Die Geschichte um Cortés herum ist natürlich noch viel komplexer. Es liegt auf der Hand, dass er Mexiko nicht allein erobert hat, und daher geht es hier auch nicht nur um die Person des Hernán Cortés. Ohne die noch heute rätselhafte Gestalt der Dolmetscherin Marina (Malinche) hätte er es genauso wenig gekonnt wie ohne die europäischen Männer und Frauen, die ihm aus verschiedensten Gründen folgten, ebensowenig auch ohne die Unterstützung einer ganzen Reihe indianischer Staaten, die das Ziel vereinte, die aztekische Macht zu brechen und Tenochtitlán zu plündern. Zur Welt des Cortés gehört genauso die vielschichtige Geschichte Karls V., der ohne Cortés schon unmittelbar nach seiner Kaiserwahl bankrott gewesen wäre. Um die "Geschichte großer Männer" geht es also nicht allein, kann es gar nicht gehen. Es geht um den Beginn einer bedeutsamen lateinamerikanischen Geschichte, um einen höchst interessanten Kulturwandlungsprozess und um die Voraussetzungen für einen habsburgischen Machtbereich, in dem die Sonne nicht unterging.

Die Version der Besiegten steht wie angedeutet aus, doch man muss versuchen, sich ihrer anzunähern, sei es über sorgfältige Quelleninterpretation, sei es über Erschließung archäologische Überreste. Hier besteht trotz bedeutender Erfolge in den vergangenen Jahren noch erheblicher Forschungsbedarf. Wir sind durchweg bemüht, auch diese Perspektive zu berücksichtigen und haben in diesem Bereich durchaus neue Forschungsansätze und -ergebnisse vorzuweisen.

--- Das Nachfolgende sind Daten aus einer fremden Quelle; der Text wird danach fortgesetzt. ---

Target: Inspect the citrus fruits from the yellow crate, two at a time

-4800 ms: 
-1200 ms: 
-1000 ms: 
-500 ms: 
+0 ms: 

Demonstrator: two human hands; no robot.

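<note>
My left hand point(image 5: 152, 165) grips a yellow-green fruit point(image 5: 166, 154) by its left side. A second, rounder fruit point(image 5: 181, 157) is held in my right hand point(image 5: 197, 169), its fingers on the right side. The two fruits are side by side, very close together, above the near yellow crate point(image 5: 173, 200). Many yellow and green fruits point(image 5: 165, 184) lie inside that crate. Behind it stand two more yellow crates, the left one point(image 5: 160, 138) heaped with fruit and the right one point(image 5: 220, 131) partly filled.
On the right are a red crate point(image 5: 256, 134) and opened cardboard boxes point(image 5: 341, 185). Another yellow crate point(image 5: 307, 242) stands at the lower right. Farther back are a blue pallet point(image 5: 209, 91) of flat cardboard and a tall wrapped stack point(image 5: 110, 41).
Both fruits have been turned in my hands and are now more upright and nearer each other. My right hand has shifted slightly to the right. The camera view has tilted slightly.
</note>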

Ein abschließendes Urteil über Hernán Cortés zu fällen, war bereits seinen Zeitgenossen unmöglich, die ihn teils als neuen Moses feierten, teils in der tiefsten Hölle schmoren sehen wollten. Wie auch immer man ihn bewertet, muss man doch sehen, dass er nicht nur das heutige Mexiko gegründet, sondern die Weichen für die Entwicklung ganz Spanisch-Amerikas gestellt hat und in herausragender Weise die Geburt des neuzeitlichen Renaissancemenschen versinnbildlicht: eines Menschen, dem ein gesicherter Lebensunterhalt und geordnete Verhältnisse nichts bedeuten, der sein Schicksal stattdessen in die eigene Hand nimmt und alles riskiert, um etwas Großes Gestalten zu können.

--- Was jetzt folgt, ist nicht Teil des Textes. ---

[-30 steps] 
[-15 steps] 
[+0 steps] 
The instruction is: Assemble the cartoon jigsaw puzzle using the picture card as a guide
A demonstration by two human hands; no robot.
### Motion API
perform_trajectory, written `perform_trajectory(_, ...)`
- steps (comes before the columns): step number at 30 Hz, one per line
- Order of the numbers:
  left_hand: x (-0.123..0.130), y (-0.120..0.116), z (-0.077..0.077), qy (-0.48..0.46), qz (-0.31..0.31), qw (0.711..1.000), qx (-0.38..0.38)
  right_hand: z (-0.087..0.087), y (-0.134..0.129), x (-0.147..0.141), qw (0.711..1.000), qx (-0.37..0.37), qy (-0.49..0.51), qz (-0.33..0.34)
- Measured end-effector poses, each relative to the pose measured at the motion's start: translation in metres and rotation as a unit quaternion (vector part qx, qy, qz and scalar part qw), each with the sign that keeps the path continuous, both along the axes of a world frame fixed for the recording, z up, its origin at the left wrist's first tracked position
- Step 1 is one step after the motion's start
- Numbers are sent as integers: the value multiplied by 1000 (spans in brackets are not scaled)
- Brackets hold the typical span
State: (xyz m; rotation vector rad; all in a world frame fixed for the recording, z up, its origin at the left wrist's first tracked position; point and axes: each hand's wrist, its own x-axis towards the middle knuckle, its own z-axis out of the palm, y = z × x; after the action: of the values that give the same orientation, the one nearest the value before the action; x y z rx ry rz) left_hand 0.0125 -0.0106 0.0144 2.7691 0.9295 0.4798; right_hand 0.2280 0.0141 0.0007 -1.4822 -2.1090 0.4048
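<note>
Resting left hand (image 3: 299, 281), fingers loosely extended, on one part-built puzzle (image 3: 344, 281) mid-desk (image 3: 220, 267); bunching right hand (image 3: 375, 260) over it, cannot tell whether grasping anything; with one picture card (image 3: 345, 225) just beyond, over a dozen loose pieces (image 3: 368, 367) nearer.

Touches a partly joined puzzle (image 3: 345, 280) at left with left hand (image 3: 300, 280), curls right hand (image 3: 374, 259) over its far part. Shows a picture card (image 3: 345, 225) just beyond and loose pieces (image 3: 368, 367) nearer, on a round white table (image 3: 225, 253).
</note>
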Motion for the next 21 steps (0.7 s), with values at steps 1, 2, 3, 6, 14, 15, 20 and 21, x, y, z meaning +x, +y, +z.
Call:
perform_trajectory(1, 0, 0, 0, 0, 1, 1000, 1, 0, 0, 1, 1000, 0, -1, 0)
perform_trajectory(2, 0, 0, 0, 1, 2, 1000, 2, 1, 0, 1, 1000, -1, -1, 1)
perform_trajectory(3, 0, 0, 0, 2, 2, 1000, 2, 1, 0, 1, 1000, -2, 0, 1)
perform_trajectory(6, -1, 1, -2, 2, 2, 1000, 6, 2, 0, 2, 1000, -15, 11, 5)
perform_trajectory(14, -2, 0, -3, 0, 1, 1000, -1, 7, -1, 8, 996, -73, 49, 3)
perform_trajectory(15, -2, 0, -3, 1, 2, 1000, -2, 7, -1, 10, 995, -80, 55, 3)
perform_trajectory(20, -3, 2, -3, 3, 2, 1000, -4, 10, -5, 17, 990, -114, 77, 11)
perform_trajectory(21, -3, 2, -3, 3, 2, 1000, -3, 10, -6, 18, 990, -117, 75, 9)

Obwohl die Geschichte des Cortés schon oft geschrieben wurde, kann sie naturgemäß nicht endgültig sein. Im Prinzip wissen wir nur sehr wenige Fakten über den tatsächlichen Verlauf der Eroberung Mexikos. Und jede Zeit stellt, ganz abgesehen von unterschiedlichen nationalen Sichtweisen und politischen Interessen, neue Fragen an die Geschichte. Insofern ist Geschichte, auch wenn sie erzählerisch einen Anfang, einen Spannungsbogen mit Höhepunkt, retardierendem Moment und Katastrophe befolgt, doch immer nur Stückwerk. Stückwerk wie diese Internetseite, die immer neue Verästelungen und bisweilen vielleicht merkwürdige Blüten treibt. Denn wir, Xavier López Medellín (Mexiko) und Felix Hinz (Deutschland), nutzen die Freiheiten dieses Mediums, das genauso wenig zu kontrollieren ist wie die Karibik des 16. Jahrhunderts, um unsere kleinen Visionen zumindest virtuell zu verwirklichen. Zwar halten wir uns an wissenschaftliche Standards und sind bemüht, das Mosaikbild zu Cortés nach und nach in ausgewogenen Perspektiven zu vervollständigen, aber wir wollen uns andererseits nicht auf pure Wissenschaft festlegen lassen und nehmen uns die Freiheit, hier und da auch einmal un poco loco zu sein. Denn ohne einen kleinen Schuss Wahnsinn à la Don Quijote gibt es keinen Fortschritt auf der Welt und wäre diese auch höchst langweilig.

Dankenswerter Weise sind wir nicht allein. Wer uns wie Dr. Esteban Mira Caballos aus Spanien, Dr. Alejandro Hartmann aus Kuba, Dr. Moisés Morales Suárez und Dr. Xavier A. López de la Peña aus Mexiko oder Dr. Jelle Haemers aus Belgien in unserem Anliegen mit Beiträgen, Fotos, Filmen oder Hinweisen unterstützen möchte, ist herzlich eingeladen! Je vielfältiger eine Geschichte dargeboten wird, desto eher kann man sich ein objektives Urteil über sie bilden. Es mag sein, dass auf einer dem hypertext Tribut zollenden Internetseite der "rote Faden" bzw. der "Sinn der Geschichte" verloren geht. Aber wer sagt denn, dass die Geschichte an sich (gibt es die?) einen Sinn hat? - Möge sich jeder Leser bzw. user selbst seinen Sinn daraus finden.